Post-Image

Infrastructure as Config

Infrastructure as Code

This is one of those buzz terms that is all the rage with the advent of public clouds, but the idea has been in practice for a while in the VMware world (PowerCLI). It is the ability to programmatically provision resources using templates, commands, loops, and conditionals. It encompasses both deployments based on templates and pure code, but is often used when referring to the simplified frameworks for template deployment. This article is going to outline where the template based deployment frameworks generally fail when trying to act as “code”.

Infrastructure as Config

I have started referring to these template based deployment frameworks as Infrastructure as Config. They fit the mold of being good at static configuration only. They are best at defining your current state resource configuration.

They work great if you are fine with managing separate templates for each of your deployed resources. In order for this to scale in a larger shop, you will need to find ways to create re-usable templates that have conditional configuration blocks and resources.

Conditionals

Conditionals are the building blocks for making something flexible and re-usable. If something is true, create this resource, if not, ignore and move on.

With the main cloud template frameworks, if you try to implement a lot of re-use using conditionals you quickly run into their limitations.

Developers live and breath conditionals. They are the glue that provides flexibility to a program. Software could not exist without them. Computers could not exist without them. Micro-processors are made up of transistors or logic gates, which are extremely simplified binary conditionals.

Does Template Based Infrastructure as Code Exist?

Terraform is close. Much closer now that version 0.12 has been released. Even still, with the lack of dependency support between modules, it breaks a major requirement for re-usability.

Google Cloud Deployment Manager looks to be the perfect example of Infrastructure as Code. I haven’t had an opportunity to really put it through its paces to find all of its limitations. Too bad it only works for Google’s cloud and not the rest.

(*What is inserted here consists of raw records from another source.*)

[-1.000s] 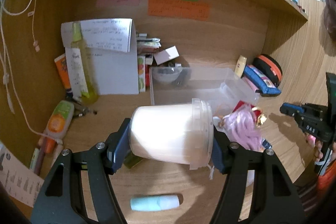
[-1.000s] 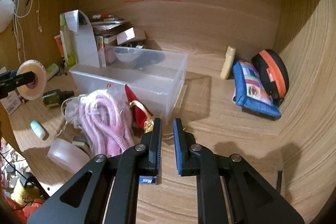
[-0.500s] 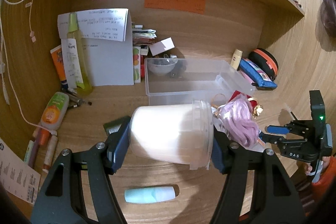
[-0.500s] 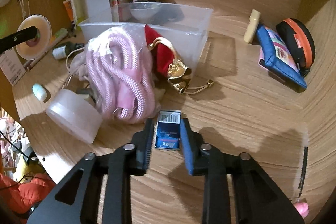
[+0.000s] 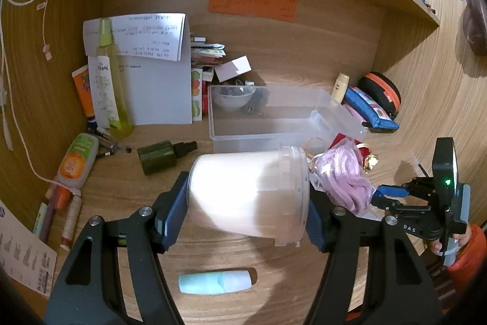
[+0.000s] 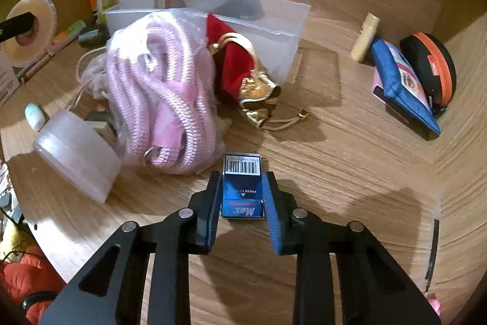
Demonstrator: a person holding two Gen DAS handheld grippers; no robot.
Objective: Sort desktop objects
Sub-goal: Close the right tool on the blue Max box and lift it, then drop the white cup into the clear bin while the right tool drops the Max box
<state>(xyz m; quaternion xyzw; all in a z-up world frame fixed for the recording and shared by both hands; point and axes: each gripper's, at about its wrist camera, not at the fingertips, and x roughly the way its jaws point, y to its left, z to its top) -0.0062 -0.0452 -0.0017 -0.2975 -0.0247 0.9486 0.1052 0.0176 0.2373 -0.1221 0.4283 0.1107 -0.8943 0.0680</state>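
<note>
Desk (image 6: 350,142) is cluttered; clear bin (image 5: 274,124) sits mid-frame in the left view, only a small bowl in its far corner, so sorting is barely begun

Left gripper (image 5: 248,206) unchanged over the last second: same spot at lower centre of its view, jaws at a middling spread and clamped on the white tub (image 5: 246,194), which lies sideways between the pads, lid end to the right. Tub is off the desk, not yet over the bin

Pink rope bag (image 6: 161,99) fills centre-left of the right view, touching the bin's front wall, red and gold pouch (image 6: 240,75) tucked against it

Right gripper (image 6: 242,197) is what changed: a second ago it was higher with jaws shut, looking across at the bin; now it is down low at the desk, pitched steeper, straddling the blue box (image 6: 242,188) at lower centre of its view. Jaws opened to fit the box and are now closing; box is between them, flat on the desk, pads close to its sides but contact is not clear

Meaning: right hand is mid-grasp on the box, likely its next item for sorting; lift not started
</note>
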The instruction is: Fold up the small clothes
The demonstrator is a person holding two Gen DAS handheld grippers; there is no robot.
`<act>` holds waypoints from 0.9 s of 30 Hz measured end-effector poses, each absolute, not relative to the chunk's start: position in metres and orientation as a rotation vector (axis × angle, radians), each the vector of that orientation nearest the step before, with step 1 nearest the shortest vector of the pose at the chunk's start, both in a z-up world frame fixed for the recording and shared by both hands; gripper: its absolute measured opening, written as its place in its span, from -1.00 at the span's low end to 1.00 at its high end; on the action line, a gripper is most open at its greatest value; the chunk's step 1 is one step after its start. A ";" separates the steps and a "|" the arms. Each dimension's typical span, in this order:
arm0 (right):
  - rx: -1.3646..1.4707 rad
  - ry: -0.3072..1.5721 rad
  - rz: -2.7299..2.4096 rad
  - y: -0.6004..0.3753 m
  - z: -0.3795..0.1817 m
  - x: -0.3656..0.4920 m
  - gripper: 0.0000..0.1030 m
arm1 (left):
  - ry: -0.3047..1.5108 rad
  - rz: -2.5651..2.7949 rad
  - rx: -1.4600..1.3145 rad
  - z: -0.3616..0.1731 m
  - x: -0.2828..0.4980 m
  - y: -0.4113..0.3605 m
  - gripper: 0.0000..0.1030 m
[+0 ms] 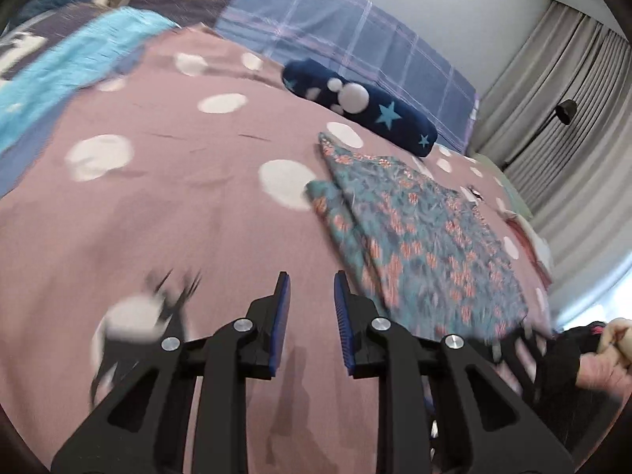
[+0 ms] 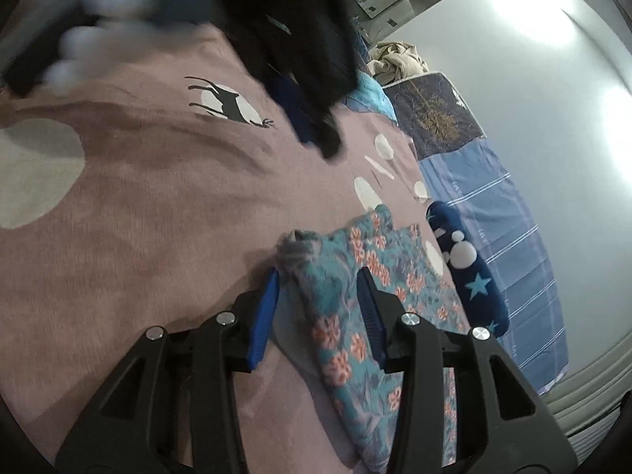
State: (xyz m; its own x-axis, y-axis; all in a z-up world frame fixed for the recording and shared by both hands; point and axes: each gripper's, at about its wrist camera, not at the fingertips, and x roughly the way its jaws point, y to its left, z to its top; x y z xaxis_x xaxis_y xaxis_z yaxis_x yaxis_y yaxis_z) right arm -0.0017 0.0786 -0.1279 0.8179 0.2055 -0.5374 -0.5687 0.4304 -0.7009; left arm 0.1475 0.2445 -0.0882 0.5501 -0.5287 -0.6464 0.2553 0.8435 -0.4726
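Note:
A teal floral garment (image 1: 426, 237) lies partly folded on the pink spotted bedspread (image 1: 177, 197). My left gripper (image 1: 312, 280) is open and empty, just left of the garment's near edge, above bare bedspread. In the right wrist view the garment (image 2: 355, 316) lies under my right gripper (image 2: 318, 276), whose jaws stand open on either side of a raised fold at the garment's left edge. The left gripper (image 2: 316, 79) shows there as a dark blur at the top.
A folded navy item with stars and white dots (image 1: 363, 106) lies beyond the garment, also in the right wrist view (image 2: 470, 272). A blue plaid sheet (image 1: 355, 43) and a bright blue cloth (image 1: 59, 75) lie at the back. Grey curtains (image 1: 561, 91) hang at the right.

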 end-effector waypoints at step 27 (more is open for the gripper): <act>-0.783 0.582 0.663 0.064 -0.088 0.022 -0.44 | 0.823 -0.600 -0.360 -0.082 0.220 0.230 -0.60</act>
State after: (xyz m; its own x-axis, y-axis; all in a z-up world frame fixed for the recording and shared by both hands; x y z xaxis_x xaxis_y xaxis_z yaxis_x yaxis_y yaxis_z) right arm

Azure Resource Manager (ARM) Templates

ARM templates are based on JSON and follow a schema that defines what can be included in the template. This strict adherence to the JSON structure and the schema is nice for maintaining structure and order, but it limits how far they can expand functionality that would allow it to work as “code”. Only recently, have they strayed from that strict adherence and added support for JSON with comments. JSON is not very readable and dealing with the brackets and commas can be infuriating. I would say it is a step back from XML as a human readable data format.

Pros

  • Parameters can reference KeyVault values which allows you to protect your secrets
  • Supports new functionality quickly
  • Best resource versioning system
  • You can export templates from existing resources

Cons

  • Does not check existing resources and their settings (This can make deployments risky.)
  • Can’t loop on an empty list (If you want to allow for an optional list of data disks when creating a VM. That list will always need to have at least 1 value.)
  • All JSON is validated before conditions are checked (Resources that will not be created will still need to be valid, especially the name.)
  • Dependencies aren’t assumed based on used references or resource nesting (If you create an extension as a sub-resources nested within a VM, you still still need to mark it as dependent on the VM.)
  • Dependency hell when using conditional resources (When the dependsOn property is specified, it can’t be empty. Specifying an optional resources dependency is not possible.)
  • Deployed resources are not managed (You can’t rollback a deployment and you will have to manually delete your resources.)
  • No way to expand the functionality using custom code (Other template frameworks allow for expanding functionality. User-defined functions are useless.)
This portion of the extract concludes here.